Parametric Estimators OldKiwi - Rhea

This page and its subtopics discusses about Parametric Estimators

Lectures discussing Parametric Estimators: Lecture 7 and Lecture 8.

More on the MLE

Issues related to the properties and computational efficiency of the Maximum Likelihood Estimator

The MLE estimator is probably the most important parameter estimator in classical statistics. The reason is that the MLE estimator is asymptotically efficient. That is to say that given a large enough data sample, the estimator will be efficient. Furthermore if $\hat \theta$ is the MLE estimator of the parameter $\theta$ , then $\sqrt{n}({\hat \theta}-\theta)$ will asymptotically converges to the distribution $\mathcal{N}(0,v(\theta))$ where $v(\theta)$ is the Cramer Rao Bound.

But what is an efficient estimator? An estimator ${\hat \theta}$ is efficient if:

$\hat \theta$ here is an unbiased estimator.
$\hat \theta$ achieves the Cramer-Rao Lower Bound(CRLB).

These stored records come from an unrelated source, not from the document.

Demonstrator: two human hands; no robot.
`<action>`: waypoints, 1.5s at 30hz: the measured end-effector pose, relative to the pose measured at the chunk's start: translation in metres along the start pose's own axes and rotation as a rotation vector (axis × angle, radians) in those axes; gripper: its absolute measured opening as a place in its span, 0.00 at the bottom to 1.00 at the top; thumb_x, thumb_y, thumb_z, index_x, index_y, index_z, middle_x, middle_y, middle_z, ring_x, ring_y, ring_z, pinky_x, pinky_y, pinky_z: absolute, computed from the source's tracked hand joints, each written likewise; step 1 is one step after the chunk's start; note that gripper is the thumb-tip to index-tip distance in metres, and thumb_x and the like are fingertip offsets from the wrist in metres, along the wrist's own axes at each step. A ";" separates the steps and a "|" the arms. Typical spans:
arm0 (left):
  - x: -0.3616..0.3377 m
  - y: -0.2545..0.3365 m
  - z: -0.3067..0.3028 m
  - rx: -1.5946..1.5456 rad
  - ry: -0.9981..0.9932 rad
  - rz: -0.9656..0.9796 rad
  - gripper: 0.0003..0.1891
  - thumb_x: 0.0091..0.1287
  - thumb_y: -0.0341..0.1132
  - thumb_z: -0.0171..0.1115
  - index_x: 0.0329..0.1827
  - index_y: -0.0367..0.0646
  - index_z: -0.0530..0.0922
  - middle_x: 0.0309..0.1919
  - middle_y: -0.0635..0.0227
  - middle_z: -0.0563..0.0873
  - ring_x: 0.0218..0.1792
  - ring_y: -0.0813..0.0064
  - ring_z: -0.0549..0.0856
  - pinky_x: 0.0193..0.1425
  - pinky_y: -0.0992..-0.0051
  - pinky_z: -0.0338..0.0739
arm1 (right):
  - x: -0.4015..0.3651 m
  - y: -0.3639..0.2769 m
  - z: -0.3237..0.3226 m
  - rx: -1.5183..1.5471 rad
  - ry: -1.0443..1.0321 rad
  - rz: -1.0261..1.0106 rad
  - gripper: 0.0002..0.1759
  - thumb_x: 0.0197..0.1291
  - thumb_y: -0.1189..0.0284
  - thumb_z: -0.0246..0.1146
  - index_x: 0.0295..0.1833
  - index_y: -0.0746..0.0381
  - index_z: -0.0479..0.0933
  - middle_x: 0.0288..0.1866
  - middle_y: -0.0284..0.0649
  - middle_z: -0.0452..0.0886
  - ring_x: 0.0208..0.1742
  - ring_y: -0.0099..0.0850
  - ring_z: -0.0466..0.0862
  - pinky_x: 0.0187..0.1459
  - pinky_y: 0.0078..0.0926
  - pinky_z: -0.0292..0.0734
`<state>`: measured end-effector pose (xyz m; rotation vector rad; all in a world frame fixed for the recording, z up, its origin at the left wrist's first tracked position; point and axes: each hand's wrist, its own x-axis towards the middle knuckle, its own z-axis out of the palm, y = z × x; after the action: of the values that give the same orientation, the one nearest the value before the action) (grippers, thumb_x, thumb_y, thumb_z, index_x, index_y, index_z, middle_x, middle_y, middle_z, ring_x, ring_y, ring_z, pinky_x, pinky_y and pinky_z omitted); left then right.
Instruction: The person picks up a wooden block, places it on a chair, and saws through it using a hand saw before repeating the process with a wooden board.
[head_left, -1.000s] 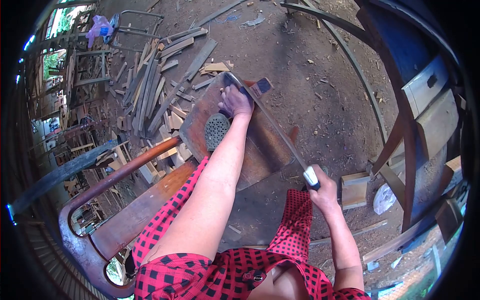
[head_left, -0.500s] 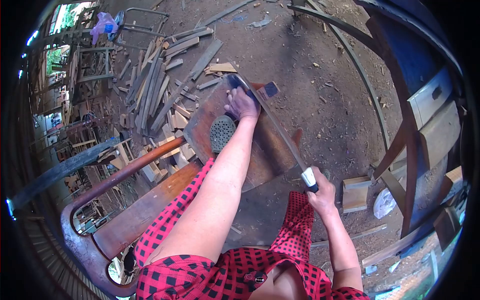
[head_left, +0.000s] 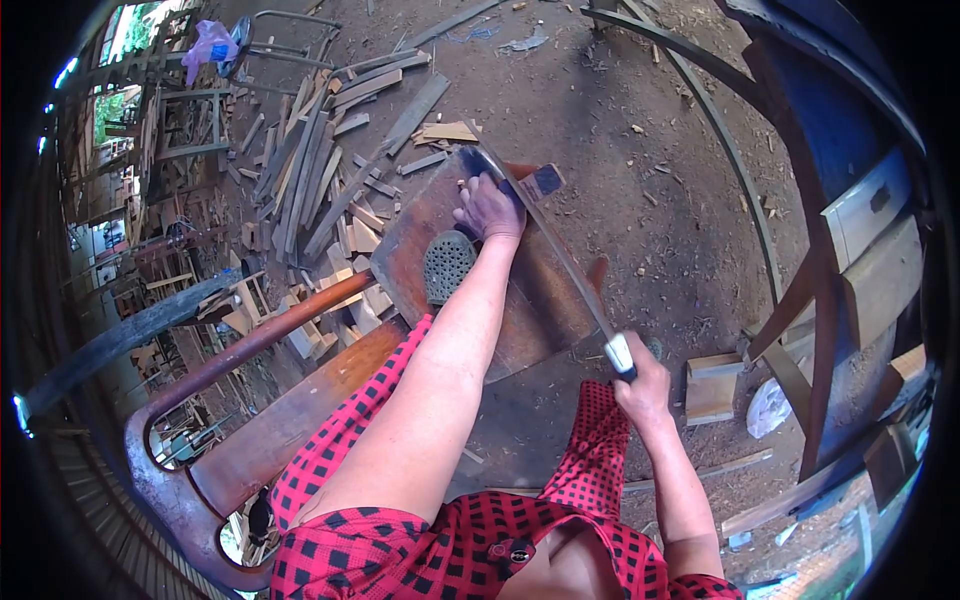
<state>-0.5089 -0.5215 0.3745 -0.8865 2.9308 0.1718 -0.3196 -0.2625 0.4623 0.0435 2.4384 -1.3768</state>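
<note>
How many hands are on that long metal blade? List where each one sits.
2. The left hand holds the far end of the long thin metal blade over the brown wooden board; the right hand grips its white-collared handle.

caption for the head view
Right hand grips a long metal blade; left hand holds its tip on a brown wooden board.

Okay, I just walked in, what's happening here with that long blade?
A seated person in red checked clothes has a long blade laid across a wooden board. The right hand grips the handle at the near end. The left hand presses on the far end; whether its fingers wrap the blade is unclear. A grey perforated shoe rests on the board beside that hand. Wood offcuts litter the dirt to the left.
</note>
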 end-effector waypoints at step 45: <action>-0.004 -0.007 0.011 -0.127 0.137 0.088 0.21 0.66 0.53 0.44 0.45 0.50 0.80 0.48 0.64 0.82 0.56 0.59 0.77 0.55 0.53 0.65 | -0.030 0.030 -0.015 0.120 -0.019 -0.081 0.37 0.36 0.81 0.61 0.61 0.64 0.73 0.47 0.52 0.82 0.49 0.49 0.84 0.49 0.37 0.80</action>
<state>-0.5009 -0.5237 0.3634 -0.8152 3.1186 0.3183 -0.2900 -0.2299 0.4532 -0.0398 2.3632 -1.5499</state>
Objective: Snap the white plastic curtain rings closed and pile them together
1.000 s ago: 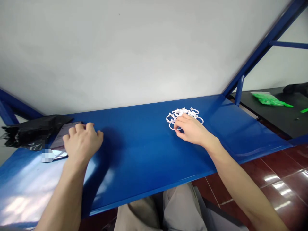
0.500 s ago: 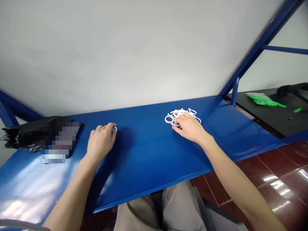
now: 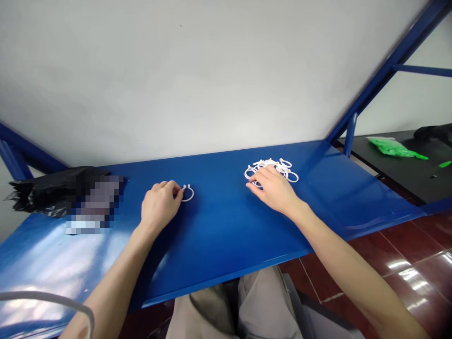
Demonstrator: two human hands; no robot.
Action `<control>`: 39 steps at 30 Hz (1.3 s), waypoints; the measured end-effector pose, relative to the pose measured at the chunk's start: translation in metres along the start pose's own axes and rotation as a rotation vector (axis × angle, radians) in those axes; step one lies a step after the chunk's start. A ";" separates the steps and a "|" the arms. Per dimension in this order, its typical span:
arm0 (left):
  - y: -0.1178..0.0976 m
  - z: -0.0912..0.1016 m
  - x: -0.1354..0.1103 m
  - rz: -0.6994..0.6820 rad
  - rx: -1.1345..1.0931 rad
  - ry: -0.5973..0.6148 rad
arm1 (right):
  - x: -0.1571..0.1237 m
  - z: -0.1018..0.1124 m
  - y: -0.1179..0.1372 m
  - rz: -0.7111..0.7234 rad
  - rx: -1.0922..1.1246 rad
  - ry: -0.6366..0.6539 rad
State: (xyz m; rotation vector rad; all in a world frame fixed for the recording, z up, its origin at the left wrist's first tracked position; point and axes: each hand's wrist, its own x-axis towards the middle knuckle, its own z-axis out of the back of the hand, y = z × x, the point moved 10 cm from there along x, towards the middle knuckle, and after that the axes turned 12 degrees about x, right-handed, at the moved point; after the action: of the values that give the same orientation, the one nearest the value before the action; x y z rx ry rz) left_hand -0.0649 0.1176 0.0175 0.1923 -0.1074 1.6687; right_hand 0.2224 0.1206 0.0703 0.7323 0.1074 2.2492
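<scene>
My left hand (image 3: 160, 205) rests on the blue table (image 3: 219, 226) with its fingers curled, pinching a single white plastic ring (image 3: 188, 193) at its left side. Farther right lies a pile of white plastic rings (image 3: 278, 167). My right hand (image 3: 273, 189) lies on the near left part of that pile, fingers bent down into the rings. Whether those fingers grip a ring is hidden.
A black bag (image 3: 45, 193) and a blurred flat item (image 3: 93, 205) lie at the table's left end. A blue frame post (image 3: 381, 75) rises at the right. Beyond it a dark table (image 3: 406, 169) holds a green bag (image 3: 391, 147). Red floor tiles (image 3: 406, 254) lie at the lower right.
My left hand has moved right from the flat item at the left end toward the middle, bringing a white ring that now lies on the table. My right hand stayed on the pile.
</scene>
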 end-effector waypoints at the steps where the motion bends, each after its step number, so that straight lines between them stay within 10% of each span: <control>1: -0.010 0.001 -0.003 -0.026 -0.043 0.002 | 0.000 -0.007 0.008 0.015 0.063 0.017; 12: -0.091 0.024 -0.040 -0.200 -0.570 -0.104 | -0.006 -0.058 0.032 -0.200 0.742 0.093; 29: -0.112 0.027 -0.056 -0.432 -0.600 -0.177 | -0.009 -0.049 0.050 0.122 0.588 0.011; 39: -0.070 0.016 -0.025 -0.308 -0.361 -0.217 | 0.000 0.005 -0.035 -0.122 0.185 -0.208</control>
State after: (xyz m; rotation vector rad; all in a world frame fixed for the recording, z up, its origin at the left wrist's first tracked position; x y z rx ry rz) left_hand 0.0079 0.0975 0.0258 0.1087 -0.5134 1.2923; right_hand 0.2477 0.1453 0.0645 1.0262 0.2544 2.0523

The CRLB is the minimum variance achievable by any unbiased estimator for a parameter. The estimator that is unbiased and achieves the CRLB is referred to as the Minimum Variance Unbiased Estimator(MVUE).

So the MLE is an important estimator because:

If an MVUE exists, the MLE procedure will find it.
If an MVUE does not exist, the MLE will asymptotically converge to it.

Therefore if the pdf of the model is known the MLE is often a good candidate estimator since it can be computed (although this might not be an easy task) and it is "optimal" for a large enough data set ( although how large is large enough is not always easily answered). The MLE does have some disadvantages in practice:

It is not the best method for small data and can give highly erroneous results in some cases.
The computation can be extremely difficult and sometimes leads to a plethora of numerical methods such as:
Brute Force Method (i.e compute the pdf on a very fine grid and try to get the maximum). Although it can be done, this is very computationally inefficiently.
Iterative Methods (i.e. Newton-Raphson which does not guarantee convergence. In fact good initial guess is needed here)
Scoring Method
Expectation-Maximization: Guarantees convergence to at least a local maximum. A good method for the complicated vector-parameter cases.

There are two methods for estimating parameters that are the center of a heated debate within the pattern recognition community. These methods are Maximum Likelihood Estimation (MLE) and Bayesian parameter estimation. Despite the difference in theory between these two methods, they are quite similar when they are applied in practice.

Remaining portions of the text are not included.